Question 2: Suppose in my CUDA kernel, I do not declare any shared memory arrays and instead use device arrays. I visualize data movement hierarchy in a GPU in the following hierarchy

GLOBAL MEMORY --> L2 cache --> L1 cache --> Shared memory --> Registers --> CUDA CORE

Question - Scenario a ) - When the CUDA core requests for data, will the data be stored in the shared memory even if we have no shared memory arrays declared and are only using device arrays? I ask this because I visulize data movement hierarchy where Shared Memory is between L1 cache and Registers during moving data between different memory hierarchy in GPU. If I am not right in my understanding, could you please let me know what I am missing?

Question - Scenario b ) - in the scenario when we declare no shared memory array and only declare device array, suppose the data does not gets stored on shared memory and only gets stored in L1 cache. If this is true, is the shared memory switched off when no shared arrays are declared and the data moves directly from L1 cache to registers?

Solution

CUDA GPUs mostly adhere to a load-store architecture.

CUDA GPUs have a memory map that is partitioned into separate spaces. Relevant spaces here are global, (local - registers) and shared.

CUDA GPUs all currently have a similar memory hierarchy.

The L1 or L2 cache can cache data in local, (system,) and global spaces only. The L1 and L2 cache do not cache data in the shared space.

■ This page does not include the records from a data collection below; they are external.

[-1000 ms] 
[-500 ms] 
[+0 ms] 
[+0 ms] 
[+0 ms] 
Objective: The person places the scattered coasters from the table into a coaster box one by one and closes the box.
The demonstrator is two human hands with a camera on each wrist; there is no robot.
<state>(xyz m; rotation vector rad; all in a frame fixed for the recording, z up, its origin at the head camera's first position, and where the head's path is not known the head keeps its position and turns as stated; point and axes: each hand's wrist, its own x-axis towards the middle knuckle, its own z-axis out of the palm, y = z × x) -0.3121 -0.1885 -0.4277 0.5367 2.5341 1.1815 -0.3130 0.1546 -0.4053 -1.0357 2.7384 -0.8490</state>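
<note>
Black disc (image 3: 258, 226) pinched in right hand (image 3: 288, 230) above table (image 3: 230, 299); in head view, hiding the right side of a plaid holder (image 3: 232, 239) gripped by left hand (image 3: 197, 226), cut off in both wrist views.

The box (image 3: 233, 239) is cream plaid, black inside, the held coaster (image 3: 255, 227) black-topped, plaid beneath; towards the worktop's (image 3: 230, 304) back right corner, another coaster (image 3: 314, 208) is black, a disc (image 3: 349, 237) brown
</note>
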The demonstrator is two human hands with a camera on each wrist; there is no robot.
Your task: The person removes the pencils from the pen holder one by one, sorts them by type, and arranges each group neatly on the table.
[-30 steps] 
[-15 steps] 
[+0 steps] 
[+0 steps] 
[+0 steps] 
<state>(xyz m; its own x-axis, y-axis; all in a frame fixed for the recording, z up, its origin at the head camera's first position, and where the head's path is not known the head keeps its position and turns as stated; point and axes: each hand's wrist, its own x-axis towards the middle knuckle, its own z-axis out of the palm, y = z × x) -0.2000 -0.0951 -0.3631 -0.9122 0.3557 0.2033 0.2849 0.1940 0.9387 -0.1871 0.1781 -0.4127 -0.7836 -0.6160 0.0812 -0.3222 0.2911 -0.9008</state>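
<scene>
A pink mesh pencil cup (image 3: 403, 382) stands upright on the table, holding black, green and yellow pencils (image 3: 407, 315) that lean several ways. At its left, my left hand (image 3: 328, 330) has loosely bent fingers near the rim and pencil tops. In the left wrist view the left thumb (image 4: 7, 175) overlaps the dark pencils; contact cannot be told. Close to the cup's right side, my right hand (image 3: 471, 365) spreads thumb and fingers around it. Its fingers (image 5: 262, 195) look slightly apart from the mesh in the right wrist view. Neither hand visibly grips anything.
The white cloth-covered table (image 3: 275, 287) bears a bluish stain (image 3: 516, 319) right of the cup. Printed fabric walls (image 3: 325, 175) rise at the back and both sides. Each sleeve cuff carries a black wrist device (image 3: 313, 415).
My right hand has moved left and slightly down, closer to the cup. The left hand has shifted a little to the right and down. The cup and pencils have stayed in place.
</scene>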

The CUDA compiler creates instructions that explicitly or implicitly target spaces. Because it is a load-store architecture, with a few exceptions the possible movements are:

global <-> local

shared <-> local

A load-store architecture means that when any functional unit on the GPU gets issued an instruction, the operands of that instructions are registers (there are a few exceptions, they are not relevant to this discussion).

Therefore when a CUDA core (a functional unit in the GPU SM) needs data, it will always get that data from registers, and it never needs to look anywhere else.

The other relevant transactions therefore are moving data between the global space and a register (in the local space) or moving data between the shared space and a register.

The L1 and L2 cache pertain to movement between global space data and a register. They do not pertain to shared space movement and a register.

So the paths are:

global<->L2<->L1<->register (accomplished by LD, LDG, ST, STG instructions)

and

shared<->register (accomplished by LD, LDS, ST, STS instructions)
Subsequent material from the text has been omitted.